We have an email app, where you can send email to lists of subscribers. This is not spam: it's used, for example, by an university to send communications to its students, by a museum to send emails to subscribers, etc.

Recently, I was asked by a prospective client if it was possible to send html messages containing javascript without being marked as spam.

Not knowing, I did a short trip of the webs and what I've got is (percentages out of my posterior) 'half the clients won't display properly', 'half the clients will flag you as spam' and 'half the clients will have blocked javascript altogether' (There's clearly some superposition).

So the best solution seems to be adding a link to a proper page if really necessary. Have you got a different experience? Do you know of any email-merge solution that provides this feature? Do you know if specific clients accept it or refuse to display html with javascript?

+6  A: 

You have listed the right arguments against javascript usage in emails. These show you that it is a bad idea. Linking to a page where you can use javascript freely is a good option and lets the user decide if and when he wants to access this "enhanced" content.

Sebastian Dietz
exactly, let the user decide, give the subscribers the option of receiving a text-only version or the javascript heavy version.
yx
agree. the reasons you listed are great, so tell them "no" or "theoretically, yes, but it's the worst idea in the world, here's why...".
jacobangel
A: 

The problem of JavaScript is that it poses a security threat.
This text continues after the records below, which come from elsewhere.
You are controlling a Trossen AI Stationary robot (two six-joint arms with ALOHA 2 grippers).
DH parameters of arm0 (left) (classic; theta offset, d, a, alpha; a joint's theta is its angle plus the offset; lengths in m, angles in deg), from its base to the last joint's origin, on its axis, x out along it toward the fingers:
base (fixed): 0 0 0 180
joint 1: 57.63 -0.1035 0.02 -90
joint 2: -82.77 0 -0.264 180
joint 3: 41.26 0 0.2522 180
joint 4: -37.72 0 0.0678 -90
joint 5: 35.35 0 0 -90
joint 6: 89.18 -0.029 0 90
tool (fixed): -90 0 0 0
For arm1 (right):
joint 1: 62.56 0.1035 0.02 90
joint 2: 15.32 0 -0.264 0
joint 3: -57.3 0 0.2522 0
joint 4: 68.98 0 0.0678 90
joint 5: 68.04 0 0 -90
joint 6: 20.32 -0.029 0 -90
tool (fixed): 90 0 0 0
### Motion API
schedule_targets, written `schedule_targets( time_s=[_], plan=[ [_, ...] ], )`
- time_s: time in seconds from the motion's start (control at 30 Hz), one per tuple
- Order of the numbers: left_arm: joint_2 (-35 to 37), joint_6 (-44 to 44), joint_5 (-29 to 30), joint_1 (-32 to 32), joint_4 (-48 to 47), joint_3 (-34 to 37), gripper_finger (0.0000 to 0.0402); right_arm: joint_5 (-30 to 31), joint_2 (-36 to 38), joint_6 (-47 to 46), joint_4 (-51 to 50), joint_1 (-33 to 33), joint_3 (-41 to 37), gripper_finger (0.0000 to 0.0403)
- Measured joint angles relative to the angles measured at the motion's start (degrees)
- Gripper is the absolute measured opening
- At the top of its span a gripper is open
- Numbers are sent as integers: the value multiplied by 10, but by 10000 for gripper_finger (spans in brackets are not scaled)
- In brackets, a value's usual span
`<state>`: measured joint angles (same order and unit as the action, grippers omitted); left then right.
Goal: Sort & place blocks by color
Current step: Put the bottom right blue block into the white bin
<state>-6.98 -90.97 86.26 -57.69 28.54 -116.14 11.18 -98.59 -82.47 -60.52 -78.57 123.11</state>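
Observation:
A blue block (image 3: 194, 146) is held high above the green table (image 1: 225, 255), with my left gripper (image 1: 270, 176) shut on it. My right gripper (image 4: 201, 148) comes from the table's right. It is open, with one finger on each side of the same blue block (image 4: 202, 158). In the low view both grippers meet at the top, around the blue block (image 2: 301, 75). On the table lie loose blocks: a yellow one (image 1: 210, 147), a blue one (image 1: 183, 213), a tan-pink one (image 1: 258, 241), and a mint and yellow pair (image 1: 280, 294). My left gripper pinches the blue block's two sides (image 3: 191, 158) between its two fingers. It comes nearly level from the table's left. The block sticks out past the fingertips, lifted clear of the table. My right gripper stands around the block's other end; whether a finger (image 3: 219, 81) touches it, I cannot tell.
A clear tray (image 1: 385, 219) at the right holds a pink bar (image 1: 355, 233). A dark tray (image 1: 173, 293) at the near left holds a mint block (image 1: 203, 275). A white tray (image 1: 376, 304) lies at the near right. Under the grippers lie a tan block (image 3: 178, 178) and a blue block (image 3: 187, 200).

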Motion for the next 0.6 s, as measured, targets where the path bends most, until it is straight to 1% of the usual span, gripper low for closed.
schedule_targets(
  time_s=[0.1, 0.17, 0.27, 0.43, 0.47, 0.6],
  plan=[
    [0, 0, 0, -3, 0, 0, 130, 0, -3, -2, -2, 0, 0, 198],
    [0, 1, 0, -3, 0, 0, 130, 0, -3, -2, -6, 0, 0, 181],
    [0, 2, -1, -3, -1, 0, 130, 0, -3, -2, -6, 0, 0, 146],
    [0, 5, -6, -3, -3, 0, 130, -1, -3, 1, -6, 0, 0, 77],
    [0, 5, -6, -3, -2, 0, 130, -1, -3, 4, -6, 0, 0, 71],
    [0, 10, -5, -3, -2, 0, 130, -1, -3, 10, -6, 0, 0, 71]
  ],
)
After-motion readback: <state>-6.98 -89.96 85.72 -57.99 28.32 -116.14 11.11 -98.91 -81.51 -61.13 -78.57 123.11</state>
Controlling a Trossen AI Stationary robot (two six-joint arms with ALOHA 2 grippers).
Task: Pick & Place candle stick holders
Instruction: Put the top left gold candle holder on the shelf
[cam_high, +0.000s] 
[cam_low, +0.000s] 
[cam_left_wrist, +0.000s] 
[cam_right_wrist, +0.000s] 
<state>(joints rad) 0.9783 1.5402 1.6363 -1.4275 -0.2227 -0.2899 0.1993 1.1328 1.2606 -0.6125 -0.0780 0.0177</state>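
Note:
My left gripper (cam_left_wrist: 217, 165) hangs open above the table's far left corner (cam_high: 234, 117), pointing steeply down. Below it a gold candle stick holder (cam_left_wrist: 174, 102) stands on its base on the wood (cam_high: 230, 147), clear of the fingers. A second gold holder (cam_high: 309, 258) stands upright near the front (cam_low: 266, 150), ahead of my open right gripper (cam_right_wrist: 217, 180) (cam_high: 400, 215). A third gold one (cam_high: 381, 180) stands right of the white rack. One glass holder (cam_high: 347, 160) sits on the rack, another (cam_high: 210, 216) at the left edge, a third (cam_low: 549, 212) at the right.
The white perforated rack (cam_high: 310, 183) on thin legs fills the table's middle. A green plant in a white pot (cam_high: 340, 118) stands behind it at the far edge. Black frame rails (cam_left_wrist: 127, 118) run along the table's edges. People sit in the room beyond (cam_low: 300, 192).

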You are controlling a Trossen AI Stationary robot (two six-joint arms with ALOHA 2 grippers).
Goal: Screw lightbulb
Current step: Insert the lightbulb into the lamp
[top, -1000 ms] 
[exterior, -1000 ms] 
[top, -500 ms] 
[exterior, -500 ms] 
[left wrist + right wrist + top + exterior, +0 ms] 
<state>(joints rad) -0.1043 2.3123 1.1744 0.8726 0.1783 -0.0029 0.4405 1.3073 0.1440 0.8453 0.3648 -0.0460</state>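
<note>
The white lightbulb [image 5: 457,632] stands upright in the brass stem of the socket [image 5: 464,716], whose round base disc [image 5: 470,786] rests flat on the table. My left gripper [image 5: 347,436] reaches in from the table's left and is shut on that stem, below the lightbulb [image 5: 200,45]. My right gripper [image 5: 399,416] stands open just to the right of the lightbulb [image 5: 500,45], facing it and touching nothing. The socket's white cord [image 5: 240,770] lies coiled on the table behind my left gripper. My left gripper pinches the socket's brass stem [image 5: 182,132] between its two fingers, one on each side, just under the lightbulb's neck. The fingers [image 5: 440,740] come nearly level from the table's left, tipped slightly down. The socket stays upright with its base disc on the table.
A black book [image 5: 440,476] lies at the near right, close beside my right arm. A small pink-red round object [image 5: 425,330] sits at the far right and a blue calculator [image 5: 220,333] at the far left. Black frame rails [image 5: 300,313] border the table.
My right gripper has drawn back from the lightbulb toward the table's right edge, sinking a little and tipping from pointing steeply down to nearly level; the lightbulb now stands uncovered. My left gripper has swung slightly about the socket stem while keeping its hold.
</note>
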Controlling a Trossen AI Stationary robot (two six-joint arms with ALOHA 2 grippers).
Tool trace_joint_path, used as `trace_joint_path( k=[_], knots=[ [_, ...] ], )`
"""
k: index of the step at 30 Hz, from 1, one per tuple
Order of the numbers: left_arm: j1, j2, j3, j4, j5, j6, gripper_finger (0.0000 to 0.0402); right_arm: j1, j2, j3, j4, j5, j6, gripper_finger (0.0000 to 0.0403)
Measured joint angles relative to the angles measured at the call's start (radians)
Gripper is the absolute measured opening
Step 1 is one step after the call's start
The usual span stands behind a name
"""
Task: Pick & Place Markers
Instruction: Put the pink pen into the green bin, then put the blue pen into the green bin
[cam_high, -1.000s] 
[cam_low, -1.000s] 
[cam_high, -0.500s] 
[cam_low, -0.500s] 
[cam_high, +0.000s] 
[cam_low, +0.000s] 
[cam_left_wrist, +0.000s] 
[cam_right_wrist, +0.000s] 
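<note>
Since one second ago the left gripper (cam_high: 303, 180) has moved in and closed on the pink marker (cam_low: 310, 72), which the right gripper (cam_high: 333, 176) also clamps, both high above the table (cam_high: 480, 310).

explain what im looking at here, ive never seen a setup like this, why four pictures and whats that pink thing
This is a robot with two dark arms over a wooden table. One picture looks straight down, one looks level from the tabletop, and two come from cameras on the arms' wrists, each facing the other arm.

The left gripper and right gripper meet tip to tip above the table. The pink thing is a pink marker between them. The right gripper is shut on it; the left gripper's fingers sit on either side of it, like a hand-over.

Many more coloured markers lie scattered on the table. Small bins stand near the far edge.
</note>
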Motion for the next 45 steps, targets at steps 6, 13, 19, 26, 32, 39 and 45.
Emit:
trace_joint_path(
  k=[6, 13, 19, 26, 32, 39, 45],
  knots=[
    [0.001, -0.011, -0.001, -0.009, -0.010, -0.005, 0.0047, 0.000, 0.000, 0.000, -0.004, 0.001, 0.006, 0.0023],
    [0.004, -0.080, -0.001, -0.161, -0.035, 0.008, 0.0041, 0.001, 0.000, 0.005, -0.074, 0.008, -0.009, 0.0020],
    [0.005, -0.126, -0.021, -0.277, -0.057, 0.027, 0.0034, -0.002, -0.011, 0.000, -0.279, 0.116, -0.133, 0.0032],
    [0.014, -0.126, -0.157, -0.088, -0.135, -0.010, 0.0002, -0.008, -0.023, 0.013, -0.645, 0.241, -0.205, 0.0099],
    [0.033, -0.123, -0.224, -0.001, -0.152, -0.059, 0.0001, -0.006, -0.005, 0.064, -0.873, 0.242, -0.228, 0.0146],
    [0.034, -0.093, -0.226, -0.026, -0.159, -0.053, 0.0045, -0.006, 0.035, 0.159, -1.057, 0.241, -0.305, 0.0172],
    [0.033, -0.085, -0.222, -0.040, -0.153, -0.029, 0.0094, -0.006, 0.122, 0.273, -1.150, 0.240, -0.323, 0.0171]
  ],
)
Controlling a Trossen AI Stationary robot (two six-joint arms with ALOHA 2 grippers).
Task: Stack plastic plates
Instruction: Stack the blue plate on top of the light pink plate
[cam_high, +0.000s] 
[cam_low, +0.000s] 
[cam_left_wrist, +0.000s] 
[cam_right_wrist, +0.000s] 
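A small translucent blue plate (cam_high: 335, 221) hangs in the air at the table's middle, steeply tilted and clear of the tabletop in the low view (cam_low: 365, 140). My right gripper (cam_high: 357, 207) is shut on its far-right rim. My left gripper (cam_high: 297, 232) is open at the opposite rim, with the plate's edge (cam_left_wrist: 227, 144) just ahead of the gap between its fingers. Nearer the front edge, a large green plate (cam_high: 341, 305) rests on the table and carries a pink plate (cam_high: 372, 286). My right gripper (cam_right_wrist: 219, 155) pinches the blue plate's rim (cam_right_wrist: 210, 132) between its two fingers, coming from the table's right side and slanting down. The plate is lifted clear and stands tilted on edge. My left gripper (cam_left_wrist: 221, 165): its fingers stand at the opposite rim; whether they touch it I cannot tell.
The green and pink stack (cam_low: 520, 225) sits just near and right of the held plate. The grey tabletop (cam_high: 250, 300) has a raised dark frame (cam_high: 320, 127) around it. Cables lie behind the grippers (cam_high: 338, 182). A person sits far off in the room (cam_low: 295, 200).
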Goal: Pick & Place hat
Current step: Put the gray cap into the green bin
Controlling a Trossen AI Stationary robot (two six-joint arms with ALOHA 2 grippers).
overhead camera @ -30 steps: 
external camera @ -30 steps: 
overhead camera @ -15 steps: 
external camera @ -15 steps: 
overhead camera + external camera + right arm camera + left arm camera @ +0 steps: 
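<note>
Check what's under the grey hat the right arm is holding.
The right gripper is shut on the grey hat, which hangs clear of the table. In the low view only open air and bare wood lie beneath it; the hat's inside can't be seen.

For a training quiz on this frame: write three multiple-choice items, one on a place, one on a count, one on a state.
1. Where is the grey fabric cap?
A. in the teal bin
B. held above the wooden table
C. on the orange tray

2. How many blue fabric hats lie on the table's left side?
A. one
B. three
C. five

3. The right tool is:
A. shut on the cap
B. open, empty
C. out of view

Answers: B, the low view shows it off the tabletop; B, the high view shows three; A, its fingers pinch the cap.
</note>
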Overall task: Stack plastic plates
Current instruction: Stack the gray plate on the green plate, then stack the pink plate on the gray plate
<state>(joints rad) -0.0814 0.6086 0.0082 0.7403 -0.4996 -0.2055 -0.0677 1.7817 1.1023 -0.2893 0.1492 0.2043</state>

If there is any email client that accepts it, then it's most likely a security vulnerability and should be fixed.

So, really, "don't even bother", because even if it works, it'll soon stop working.

EDIT: Some people don't seem to understand why it is a security risk, so I'll explain.

Consider the following code(one of the multiple ways to steal passwords using Javascript and unsafe email clients).

Using JavaScript:

  1. Create a form with "username" and "password" input fields.
  2. Let the browser automatically remember the content of these fields(several users store username and password in the browser's memory to avoid having to type and remember it every time.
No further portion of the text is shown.